Work to complete => Your answer should be the lines from the start of the records through the line with "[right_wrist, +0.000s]", copied word for word.

[Records contained in a dataset]
· · · · · · ·

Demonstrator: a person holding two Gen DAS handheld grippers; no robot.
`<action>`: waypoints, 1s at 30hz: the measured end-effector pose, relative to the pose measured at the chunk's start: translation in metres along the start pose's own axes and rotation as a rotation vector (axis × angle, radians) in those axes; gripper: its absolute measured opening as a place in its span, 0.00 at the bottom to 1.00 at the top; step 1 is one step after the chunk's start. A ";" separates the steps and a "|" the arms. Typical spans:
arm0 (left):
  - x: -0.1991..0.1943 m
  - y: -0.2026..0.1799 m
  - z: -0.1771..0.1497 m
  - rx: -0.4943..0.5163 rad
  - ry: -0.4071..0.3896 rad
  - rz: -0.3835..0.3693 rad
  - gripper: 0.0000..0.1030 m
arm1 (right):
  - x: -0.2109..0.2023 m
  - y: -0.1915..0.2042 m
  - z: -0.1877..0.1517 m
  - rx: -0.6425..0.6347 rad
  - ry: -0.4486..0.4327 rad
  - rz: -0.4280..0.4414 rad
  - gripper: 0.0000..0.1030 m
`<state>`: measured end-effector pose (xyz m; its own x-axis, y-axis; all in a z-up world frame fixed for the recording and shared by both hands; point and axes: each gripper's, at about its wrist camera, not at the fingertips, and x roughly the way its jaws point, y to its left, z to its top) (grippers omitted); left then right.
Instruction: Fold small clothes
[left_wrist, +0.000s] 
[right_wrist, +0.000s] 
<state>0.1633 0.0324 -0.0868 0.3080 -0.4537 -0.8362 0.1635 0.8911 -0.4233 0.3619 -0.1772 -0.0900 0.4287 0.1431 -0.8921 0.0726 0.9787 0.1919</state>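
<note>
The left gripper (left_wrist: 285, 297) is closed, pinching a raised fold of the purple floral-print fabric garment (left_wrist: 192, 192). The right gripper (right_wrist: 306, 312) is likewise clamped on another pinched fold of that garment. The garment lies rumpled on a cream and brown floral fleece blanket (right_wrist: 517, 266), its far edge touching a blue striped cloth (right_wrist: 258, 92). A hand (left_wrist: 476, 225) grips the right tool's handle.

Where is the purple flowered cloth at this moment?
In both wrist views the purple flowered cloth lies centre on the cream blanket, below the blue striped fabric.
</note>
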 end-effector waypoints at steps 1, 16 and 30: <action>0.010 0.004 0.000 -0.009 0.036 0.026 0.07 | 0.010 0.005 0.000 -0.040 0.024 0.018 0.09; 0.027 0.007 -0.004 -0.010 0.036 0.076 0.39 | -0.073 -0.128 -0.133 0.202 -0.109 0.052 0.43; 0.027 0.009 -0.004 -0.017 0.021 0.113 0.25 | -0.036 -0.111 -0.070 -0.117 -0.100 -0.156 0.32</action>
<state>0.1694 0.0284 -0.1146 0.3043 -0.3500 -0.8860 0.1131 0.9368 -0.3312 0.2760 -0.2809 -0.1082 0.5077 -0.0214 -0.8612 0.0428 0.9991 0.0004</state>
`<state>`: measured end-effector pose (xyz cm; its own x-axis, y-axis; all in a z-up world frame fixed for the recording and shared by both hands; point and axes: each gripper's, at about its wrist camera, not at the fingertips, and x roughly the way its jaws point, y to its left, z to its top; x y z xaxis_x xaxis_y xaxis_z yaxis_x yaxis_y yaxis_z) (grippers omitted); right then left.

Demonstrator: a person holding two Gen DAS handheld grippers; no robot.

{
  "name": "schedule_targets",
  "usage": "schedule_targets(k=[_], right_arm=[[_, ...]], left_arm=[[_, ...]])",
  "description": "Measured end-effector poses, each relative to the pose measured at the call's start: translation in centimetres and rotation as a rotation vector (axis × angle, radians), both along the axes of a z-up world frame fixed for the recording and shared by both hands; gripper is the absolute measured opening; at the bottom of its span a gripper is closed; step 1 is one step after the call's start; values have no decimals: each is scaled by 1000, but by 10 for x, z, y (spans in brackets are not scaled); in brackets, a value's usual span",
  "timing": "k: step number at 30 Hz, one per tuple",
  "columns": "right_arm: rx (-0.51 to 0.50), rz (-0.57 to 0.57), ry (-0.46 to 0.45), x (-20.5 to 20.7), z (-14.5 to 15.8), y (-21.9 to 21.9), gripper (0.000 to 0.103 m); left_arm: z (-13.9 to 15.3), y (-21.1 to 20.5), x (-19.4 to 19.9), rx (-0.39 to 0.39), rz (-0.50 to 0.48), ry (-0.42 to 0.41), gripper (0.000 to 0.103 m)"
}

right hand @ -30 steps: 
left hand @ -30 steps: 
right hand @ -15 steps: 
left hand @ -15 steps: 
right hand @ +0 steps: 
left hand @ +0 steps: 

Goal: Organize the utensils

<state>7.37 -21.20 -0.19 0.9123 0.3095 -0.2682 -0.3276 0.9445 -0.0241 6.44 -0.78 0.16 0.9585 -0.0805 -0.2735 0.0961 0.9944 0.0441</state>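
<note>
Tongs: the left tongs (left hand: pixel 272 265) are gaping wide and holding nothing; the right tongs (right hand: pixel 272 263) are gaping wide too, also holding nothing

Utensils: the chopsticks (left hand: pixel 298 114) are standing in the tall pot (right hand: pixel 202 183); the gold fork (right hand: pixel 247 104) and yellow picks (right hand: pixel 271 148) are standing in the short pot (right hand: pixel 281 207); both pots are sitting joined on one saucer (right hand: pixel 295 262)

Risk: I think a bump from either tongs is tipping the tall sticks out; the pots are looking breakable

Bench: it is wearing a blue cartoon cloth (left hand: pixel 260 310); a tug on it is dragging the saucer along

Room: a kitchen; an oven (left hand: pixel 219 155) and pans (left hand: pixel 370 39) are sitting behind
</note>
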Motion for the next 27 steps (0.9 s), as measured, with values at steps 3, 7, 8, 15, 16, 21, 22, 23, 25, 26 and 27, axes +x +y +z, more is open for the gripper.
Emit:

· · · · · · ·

Response to this exercise =>
Demonstrator: a person holding two Gen DAS handheld grippers; no robot.
`<action>`: waypoints, 1s at 30hz: the measured end-effector pose, relative to the pose measured at the chunk's start: translation in metres along the start pose's own axes and rotation as a rotation vector (axis × angle, radians) in those axes; gripper: its absolute measured opening as a place in its span, 0.00 at the bottom to 1.00 at the top; step 1 is one step after the chunk's start. A ";" separates the steps and a "|" the arms. Typical spans:
arm0 (left):
  - x: -0.1991..0.1943 m
  - y: -0.2026..0.1799 m
  - z: -0.1771..0.1497 m
  - rx: -0.4943..0.5163 rad
  - ry: -0.4071..0.3896 rad
  - rz: -0.3835..0.3693 rad
  - gripper: 0.0000..0.1030 m
arm1 (right):
  - x: -0.2109..0.2023 m
  - y: -0.1915..0.2042 m
  - z: -0.1877..0.1517 m
  - rx: -0.6425..0.6347 rad
  - ry: -0.4486..0.4327 rad
  - rz: -0.4280..0.4414 rad
  - gripper: 0.0000..0.1030 m
`<state>`: measured end-effector pose (xyz m; its own x-axis, y-axis; all in a z-up world frame fixed for the recording and shared by both hands; point and axes: each gripper's, at about its wrist camera, not at the fingertips, and x roughly the way its jaws point, y to its left, z to its top) (grippers omitted); left then right.
Instruction: Fold small clothes
[left_wrist, +0.000s] 
[right_wrist, +0.000s] 

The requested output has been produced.